▸ **EXERCISE PROMPT**:
Look through the listing below for the line with "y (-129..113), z" and the line with "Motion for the". Copy both, along with every line between them, exactly and with no pictures.

▸ **AVAILABLE DATA**:
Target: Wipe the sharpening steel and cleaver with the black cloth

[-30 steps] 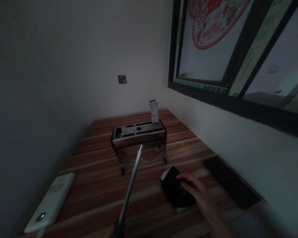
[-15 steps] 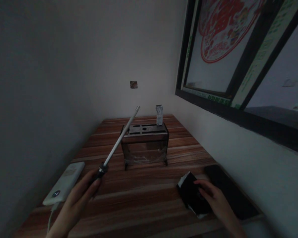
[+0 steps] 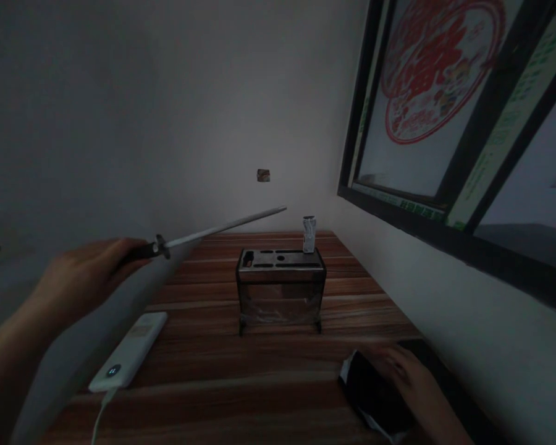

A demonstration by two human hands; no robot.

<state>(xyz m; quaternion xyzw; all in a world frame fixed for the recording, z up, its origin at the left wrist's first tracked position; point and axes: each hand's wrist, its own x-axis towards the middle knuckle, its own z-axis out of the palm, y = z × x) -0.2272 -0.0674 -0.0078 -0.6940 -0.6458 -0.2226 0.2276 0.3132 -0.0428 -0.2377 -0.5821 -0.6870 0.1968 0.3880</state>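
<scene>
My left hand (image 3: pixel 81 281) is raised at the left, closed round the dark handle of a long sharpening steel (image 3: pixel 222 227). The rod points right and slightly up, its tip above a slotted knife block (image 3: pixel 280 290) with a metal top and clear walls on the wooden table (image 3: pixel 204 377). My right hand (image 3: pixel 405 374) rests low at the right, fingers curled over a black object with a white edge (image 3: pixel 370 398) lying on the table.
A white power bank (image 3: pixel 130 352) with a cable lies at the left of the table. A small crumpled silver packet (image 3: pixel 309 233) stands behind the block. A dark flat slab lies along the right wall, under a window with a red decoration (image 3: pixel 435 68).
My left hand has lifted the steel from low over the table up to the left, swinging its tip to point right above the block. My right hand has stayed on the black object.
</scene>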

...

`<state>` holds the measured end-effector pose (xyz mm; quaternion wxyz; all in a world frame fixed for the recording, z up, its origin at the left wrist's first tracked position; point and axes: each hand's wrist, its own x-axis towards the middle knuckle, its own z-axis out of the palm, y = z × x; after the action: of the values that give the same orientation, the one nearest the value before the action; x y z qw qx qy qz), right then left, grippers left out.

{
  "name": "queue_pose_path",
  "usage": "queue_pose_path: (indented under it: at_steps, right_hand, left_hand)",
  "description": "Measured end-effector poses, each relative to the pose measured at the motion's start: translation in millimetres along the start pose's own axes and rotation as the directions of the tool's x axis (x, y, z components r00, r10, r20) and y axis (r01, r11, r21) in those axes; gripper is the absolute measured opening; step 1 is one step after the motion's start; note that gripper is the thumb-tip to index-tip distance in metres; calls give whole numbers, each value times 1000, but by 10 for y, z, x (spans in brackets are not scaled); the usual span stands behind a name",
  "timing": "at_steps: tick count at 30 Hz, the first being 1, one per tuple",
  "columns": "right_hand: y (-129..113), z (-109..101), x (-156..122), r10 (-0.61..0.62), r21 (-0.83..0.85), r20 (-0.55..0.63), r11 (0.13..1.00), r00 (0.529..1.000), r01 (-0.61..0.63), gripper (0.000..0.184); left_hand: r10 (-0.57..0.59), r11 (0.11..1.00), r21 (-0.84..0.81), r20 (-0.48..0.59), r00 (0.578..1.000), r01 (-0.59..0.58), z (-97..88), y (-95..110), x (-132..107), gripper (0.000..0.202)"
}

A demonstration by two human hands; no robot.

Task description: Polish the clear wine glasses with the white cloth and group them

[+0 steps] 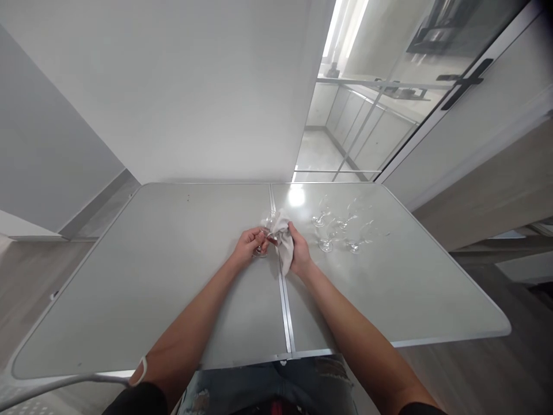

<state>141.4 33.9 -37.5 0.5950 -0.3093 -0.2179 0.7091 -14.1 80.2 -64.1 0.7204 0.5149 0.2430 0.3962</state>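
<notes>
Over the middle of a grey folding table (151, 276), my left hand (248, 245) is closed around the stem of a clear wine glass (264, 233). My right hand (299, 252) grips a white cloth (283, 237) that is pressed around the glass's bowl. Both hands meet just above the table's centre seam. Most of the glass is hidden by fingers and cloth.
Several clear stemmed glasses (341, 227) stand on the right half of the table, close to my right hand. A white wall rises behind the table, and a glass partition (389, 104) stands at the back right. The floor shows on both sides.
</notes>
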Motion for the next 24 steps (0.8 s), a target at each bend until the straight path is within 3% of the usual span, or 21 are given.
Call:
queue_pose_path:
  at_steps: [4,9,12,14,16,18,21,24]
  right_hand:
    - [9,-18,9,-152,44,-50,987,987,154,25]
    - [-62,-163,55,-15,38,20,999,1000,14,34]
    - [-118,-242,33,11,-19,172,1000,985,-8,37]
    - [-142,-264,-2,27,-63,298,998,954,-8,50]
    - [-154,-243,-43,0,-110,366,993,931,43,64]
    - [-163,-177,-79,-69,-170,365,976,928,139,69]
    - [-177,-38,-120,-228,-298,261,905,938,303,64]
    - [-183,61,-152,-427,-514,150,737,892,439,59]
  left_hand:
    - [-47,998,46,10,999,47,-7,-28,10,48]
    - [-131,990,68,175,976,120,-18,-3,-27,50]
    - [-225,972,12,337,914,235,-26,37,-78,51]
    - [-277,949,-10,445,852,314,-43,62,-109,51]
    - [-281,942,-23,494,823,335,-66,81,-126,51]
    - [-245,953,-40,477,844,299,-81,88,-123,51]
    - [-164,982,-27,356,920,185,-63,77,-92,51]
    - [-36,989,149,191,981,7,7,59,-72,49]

▸ **SOLUTION TO THIS EXERCISE**:
  "columns": "right_hand: y (-129..113), z (-109..101), x (-156..122), r10 (-0.61..0.62), r21 (-0.83..0.85), r20 (-0.55..0.63), r11 (0.13..1.00), r00 (0.529..1.000), r01 (-0.61..0.63), gripper (0.000..0.184); left_hand: r10 (-0.57..0.59), r11 (0.11..1.00), r21 (-0.84..0.81), r20 (-0.48..0.59), r00 (0.578..1.000), r01 (-0.59..0.58), z (-97..88), y (-95..110), x (-132..107), gripper (0.000..0.202)"
}

A demonstration by two human hands; no robot.

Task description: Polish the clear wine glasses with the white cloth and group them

[+0 steps] 

<state>141.4 33.9 -37.5 0.5950 -0.3093 -0.2179 0.7091 -14.1 80.2 -64.1 0.7204 0.5149 0.2430 0.3962</state>
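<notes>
Over the middle of a grey folding table (151, 276), my left hand (248, 245) is closed around the stem of a clear wine glass (264, 233). My right hand (299, 252) grips a white cloth (283, 237) that is pressed around the glass's bowl. Both hands meet just above the table's centre seam. Most of the glass is hidden by fingers and cloth.
Several clear stemmed glasses (341, 227) stand on the right half of the table, close to my right hand. A white wall rises behind the table, and a glass partition (389, 104) stands at the back right. The floor shows on both sides.
</notes>
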Motion for the next 24 steps (0.8 s), a target at each bend until the straight path is within 3% of the usual span, or 21 are given.

With this, there is nothing more to the exercise.